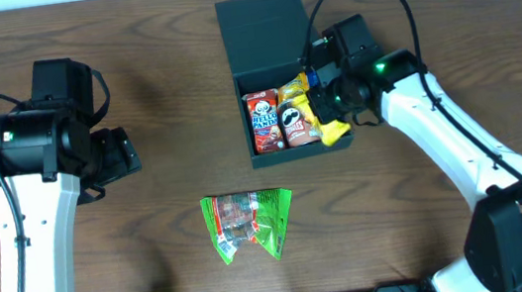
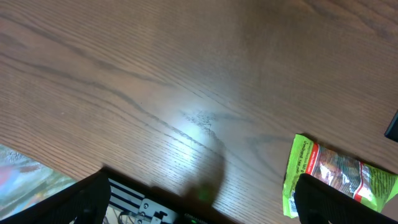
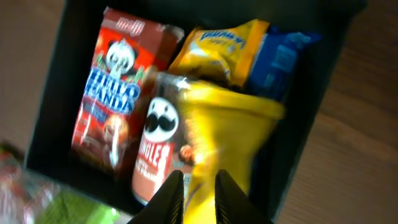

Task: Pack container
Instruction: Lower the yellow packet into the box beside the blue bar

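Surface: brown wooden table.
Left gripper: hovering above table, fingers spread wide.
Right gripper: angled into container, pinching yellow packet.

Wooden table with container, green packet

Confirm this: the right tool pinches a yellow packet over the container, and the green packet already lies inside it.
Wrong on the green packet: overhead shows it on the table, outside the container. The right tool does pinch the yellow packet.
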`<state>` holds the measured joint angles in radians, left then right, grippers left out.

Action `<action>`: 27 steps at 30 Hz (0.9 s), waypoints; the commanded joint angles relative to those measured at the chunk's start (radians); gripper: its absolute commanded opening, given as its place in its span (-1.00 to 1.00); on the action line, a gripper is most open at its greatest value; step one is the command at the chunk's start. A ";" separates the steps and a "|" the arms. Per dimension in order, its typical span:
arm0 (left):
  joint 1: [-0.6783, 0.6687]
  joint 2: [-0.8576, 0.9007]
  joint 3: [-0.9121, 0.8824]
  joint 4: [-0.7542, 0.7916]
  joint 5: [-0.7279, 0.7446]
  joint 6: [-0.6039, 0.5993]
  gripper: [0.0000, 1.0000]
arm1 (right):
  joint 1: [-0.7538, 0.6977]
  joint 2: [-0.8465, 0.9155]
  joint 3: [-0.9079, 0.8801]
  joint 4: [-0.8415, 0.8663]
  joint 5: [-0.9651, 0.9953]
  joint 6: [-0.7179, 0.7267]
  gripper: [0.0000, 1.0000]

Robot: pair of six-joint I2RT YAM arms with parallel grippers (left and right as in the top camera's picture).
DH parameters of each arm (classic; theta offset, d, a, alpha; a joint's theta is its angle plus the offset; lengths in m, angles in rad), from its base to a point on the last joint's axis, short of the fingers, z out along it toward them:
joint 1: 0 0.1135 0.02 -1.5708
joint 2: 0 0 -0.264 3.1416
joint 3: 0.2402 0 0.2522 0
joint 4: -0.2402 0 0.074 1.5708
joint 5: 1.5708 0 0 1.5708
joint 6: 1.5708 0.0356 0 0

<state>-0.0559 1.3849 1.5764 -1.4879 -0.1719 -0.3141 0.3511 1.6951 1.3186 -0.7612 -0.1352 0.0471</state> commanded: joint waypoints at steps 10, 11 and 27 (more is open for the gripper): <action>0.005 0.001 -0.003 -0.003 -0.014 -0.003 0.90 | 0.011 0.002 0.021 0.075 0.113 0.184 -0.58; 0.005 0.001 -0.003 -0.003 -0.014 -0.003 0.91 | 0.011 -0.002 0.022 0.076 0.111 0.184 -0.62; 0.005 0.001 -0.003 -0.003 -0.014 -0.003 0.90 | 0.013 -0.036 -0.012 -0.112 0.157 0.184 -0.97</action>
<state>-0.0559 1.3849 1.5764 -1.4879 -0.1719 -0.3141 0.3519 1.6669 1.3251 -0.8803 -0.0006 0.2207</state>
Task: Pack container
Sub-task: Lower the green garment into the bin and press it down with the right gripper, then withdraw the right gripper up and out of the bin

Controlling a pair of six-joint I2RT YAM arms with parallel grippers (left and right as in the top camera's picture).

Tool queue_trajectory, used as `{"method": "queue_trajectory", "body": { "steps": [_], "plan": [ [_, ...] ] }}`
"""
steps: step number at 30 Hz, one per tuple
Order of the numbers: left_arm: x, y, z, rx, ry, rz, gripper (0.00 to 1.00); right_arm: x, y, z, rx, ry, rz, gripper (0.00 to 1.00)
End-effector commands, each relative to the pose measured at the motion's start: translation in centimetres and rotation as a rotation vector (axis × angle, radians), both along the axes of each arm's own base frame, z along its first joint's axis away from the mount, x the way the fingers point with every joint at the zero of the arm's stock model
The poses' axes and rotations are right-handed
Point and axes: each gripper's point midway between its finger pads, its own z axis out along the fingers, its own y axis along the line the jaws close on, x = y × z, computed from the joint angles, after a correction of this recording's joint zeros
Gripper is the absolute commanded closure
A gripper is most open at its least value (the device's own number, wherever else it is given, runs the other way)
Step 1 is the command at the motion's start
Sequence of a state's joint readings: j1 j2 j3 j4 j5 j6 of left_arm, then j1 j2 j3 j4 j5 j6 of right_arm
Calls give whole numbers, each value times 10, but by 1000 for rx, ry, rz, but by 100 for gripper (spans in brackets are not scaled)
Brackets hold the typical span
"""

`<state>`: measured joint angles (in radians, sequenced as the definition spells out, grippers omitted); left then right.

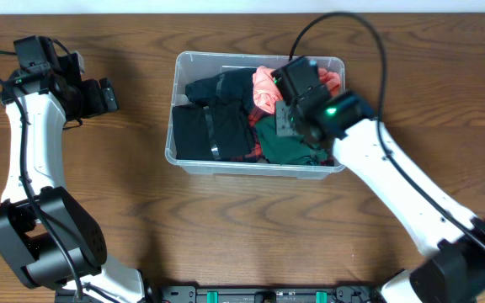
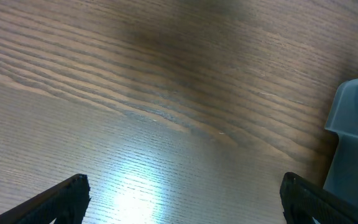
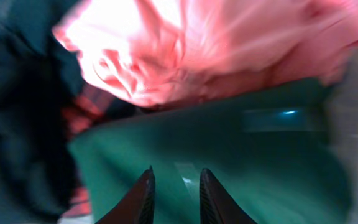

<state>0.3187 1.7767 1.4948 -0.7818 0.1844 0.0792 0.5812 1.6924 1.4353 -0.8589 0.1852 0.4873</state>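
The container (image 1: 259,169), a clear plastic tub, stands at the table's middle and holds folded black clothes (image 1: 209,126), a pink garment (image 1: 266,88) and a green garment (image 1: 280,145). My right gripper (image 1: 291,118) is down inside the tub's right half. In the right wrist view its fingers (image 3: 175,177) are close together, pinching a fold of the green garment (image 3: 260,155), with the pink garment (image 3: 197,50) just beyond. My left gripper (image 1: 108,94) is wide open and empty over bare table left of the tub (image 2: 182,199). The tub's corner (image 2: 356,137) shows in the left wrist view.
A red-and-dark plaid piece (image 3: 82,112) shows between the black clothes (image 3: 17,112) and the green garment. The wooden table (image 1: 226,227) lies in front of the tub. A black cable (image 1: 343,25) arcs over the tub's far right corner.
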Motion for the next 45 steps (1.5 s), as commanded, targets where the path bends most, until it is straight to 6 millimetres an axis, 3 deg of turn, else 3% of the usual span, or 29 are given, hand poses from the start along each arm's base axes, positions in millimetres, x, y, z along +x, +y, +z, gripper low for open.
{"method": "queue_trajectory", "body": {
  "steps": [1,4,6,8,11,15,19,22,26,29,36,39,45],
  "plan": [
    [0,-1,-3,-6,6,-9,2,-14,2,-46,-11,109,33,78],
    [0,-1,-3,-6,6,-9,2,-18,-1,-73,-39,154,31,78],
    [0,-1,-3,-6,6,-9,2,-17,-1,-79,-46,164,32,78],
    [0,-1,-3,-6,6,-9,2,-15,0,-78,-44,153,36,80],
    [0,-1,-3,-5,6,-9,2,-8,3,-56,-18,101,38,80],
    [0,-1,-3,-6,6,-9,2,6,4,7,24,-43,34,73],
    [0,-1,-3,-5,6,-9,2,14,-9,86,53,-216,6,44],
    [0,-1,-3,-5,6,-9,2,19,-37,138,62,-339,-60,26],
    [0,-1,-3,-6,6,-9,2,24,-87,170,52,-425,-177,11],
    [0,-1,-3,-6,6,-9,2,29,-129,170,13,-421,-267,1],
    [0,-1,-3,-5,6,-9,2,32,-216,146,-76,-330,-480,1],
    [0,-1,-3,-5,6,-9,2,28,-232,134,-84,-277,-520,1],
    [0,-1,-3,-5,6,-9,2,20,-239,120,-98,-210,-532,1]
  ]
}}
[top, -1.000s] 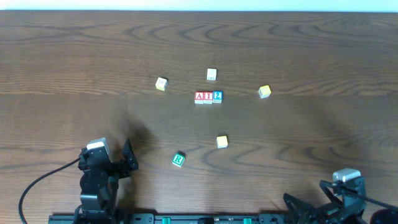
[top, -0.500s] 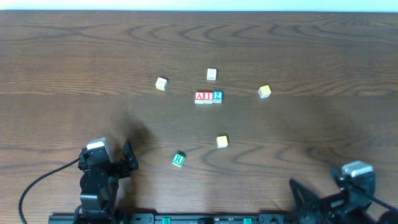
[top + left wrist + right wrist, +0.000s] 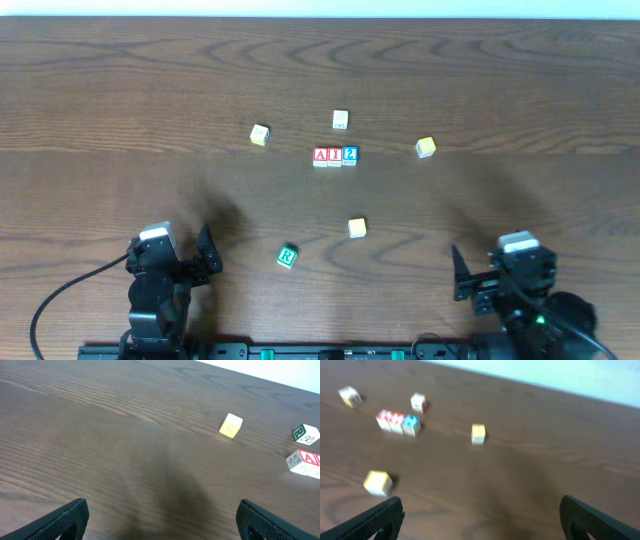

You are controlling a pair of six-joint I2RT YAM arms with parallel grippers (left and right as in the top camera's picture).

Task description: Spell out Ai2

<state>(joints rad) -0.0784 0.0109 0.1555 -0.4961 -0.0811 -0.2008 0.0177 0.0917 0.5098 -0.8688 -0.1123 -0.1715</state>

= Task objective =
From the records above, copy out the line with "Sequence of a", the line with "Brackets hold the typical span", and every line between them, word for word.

= Result of this exercise =
Sequence of a state's joint readings: j1 j2 j3 j4 j5 j6 of left_arm, then j1 j2 j3 j4 j5 j6 of right_arm
Calls give whole numbers, each value times 10, but by 1000 for rx, ry, rz, but by 100 for gripper (spans in brackets are not scaled)
Brackets hold the typical span

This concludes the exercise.